● Task
Where does "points" occur in the listing? Copy every line that holds it.

● Records shown
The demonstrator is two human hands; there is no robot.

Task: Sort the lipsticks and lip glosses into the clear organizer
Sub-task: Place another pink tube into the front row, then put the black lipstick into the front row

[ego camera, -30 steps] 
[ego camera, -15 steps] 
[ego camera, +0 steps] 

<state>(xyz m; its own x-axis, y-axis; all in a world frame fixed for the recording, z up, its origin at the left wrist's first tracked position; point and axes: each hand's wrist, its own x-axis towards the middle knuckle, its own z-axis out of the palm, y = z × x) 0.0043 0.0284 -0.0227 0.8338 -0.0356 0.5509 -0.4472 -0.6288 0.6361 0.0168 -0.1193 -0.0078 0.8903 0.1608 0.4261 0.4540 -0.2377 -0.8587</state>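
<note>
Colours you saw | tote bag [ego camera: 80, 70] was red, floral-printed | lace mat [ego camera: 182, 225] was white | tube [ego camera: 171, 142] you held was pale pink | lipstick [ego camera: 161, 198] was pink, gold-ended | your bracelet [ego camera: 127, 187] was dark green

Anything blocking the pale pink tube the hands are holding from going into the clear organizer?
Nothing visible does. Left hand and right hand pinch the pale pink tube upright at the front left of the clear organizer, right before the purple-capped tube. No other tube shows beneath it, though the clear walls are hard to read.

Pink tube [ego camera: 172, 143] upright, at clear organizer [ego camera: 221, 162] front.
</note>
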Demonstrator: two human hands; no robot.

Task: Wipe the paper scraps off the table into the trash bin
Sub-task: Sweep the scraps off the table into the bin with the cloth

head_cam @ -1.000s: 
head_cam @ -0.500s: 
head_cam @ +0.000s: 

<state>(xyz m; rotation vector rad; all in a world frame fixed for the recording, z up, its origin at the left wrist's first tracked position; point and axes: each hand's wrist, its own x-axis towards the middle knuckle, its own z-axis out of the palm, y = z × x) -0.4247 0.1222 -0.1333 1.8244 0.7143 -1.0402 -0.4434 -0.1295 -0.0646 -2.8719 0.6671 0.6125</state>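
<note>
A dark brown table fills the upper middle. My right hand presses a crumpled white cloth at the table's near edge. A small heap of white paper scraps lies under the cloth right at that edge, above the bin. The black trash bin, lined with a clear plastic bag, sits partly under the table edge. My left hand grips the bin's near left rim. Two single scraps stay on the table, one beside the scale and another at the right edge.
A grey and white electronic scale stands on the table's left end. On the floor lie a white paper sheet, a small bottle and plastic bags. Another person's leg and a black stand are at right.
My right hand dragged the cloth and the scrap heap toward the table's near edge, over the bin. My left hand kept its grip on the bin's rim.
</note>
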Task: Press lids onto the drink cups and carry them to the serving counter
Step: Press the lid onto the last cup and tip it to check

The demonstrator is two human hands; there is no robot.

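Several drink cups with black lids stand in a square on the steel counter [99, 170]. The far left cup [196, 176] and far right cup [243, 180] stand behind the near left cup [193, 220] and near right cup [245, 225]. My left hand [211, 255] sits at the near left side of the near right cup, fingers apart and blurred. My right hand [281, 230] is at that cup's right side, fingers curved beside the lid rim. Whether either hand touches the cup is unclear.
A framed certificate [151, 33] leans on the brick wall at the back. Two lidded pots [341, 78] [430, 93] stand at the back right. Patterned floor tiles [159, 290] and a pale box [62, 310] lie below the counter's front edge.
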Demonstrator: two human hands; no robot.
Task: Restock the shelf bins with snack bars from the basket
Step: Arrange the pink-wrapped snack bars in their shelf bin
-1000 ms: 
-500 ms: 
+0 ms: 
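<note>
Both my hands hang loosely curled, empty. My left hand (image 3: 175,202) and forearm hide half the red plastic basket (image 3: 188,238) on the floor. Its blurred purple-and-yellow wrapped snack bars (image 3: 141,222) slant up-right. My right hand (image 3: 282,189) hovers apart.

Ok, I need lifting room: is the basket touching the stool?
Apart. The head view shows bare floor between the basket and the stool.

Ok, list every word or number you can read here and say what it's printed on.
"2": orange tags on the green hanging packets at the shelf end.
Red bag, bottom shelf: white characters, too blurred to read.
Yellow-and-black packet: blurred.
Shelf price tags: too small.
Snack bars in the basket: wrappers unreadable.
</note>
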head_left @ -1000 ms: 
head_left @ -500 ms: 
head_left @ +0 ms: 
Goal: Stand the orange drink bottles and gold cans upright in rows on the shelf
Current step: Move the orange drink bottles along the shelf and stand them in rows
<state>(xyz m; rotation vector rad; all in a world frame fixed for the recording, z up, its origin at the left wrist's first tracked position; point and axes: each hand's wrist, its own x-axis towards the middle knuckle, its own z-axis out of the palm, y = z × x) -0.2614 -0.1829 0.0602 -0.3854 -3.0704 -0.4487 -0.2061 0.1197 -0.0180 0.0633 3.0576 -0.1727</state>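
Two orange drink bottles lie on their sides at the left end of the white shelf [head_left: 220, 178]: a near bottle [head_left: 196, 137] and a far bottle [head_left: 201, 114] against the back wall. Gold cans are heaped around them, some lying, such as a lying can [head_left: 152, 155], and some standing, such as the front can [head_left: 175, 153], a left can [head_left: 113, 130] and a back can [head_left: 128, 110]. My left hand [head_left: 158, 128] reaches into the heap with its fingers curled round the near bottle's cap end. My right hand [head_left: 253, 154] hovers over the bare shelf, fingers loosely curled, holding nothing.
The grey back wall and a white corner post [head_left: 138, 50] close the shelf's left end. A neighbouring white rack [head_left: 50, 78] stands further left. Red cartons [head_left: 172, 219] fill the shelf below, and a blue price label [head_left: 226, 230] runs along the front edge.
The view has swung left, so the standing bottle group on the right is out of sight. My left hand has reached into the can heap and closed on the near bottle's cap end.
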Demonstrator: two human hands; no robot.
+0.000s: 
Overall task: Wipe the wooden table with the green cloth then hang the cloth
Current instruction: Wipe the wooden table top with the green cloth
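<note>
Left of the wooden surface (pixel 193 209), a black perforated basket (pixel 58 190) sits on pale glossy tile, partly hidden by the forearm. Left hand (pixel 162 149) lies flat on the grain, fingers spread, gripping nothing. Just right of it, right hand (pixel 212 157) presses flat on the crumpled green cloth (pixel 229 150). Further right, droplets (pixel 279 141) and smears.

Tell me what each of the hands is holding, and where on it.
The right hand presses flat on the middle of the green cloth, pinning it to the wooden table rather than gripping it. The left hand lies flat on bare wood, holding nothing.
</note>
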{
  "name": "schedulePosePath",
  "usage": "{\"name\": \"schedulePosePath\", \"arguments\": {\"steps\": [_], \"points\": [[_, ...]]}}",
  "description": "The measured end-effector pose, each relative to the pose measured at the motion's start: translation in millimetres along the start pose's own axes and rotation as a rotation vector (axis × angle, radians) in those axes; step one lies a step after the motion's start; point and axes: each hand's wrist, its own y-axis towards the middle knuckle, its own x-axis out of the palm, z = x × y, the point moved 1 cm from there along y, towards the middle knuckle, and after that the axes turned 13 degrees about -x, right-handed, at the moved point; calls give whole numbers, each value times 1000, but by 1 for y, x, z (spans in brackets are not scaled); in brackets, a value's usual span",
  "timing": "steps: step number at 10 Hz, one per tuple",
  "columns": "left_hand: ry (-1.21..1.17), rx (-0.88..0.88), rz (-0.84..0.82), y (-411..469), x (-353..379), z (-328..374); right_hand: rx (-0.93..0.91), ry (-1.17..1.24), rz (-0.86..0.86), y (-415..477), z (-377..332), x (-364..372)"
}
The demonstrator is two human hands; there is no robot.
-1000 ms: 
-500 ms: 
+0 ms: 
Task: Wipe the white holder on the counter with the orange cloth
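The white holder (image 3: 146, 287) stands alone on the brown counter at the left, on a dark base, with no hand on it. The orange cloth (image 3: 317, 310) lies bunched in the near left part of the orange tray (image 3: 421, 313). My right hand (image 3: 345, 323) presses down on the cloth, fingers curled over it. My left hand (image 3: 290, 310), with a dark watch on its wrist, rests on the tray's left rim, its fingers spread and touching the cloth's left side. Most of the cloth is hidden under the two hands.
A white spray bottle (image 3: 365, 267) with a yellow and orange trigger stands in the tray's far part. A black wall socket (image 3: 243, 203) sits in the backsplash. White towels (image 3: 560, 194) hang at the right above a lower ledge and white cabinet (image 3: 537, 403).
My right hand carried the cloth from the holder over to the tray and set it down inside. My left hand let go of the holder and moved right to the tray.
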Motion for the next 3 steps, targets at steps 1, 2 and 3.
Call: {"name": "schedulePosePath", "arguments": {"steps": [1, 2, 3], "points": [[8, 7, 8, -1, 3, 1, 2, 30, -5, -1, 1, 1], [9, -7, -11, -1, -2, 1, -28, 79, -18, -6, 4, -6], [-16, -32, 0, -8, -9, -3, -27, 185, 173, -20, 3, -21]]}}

● Your solution
  "usage": "{\"name\": \"schedulePosePath\", \"arguments\": {\"steps\": [_], \"points\": [[_, ...]]}}",
Call: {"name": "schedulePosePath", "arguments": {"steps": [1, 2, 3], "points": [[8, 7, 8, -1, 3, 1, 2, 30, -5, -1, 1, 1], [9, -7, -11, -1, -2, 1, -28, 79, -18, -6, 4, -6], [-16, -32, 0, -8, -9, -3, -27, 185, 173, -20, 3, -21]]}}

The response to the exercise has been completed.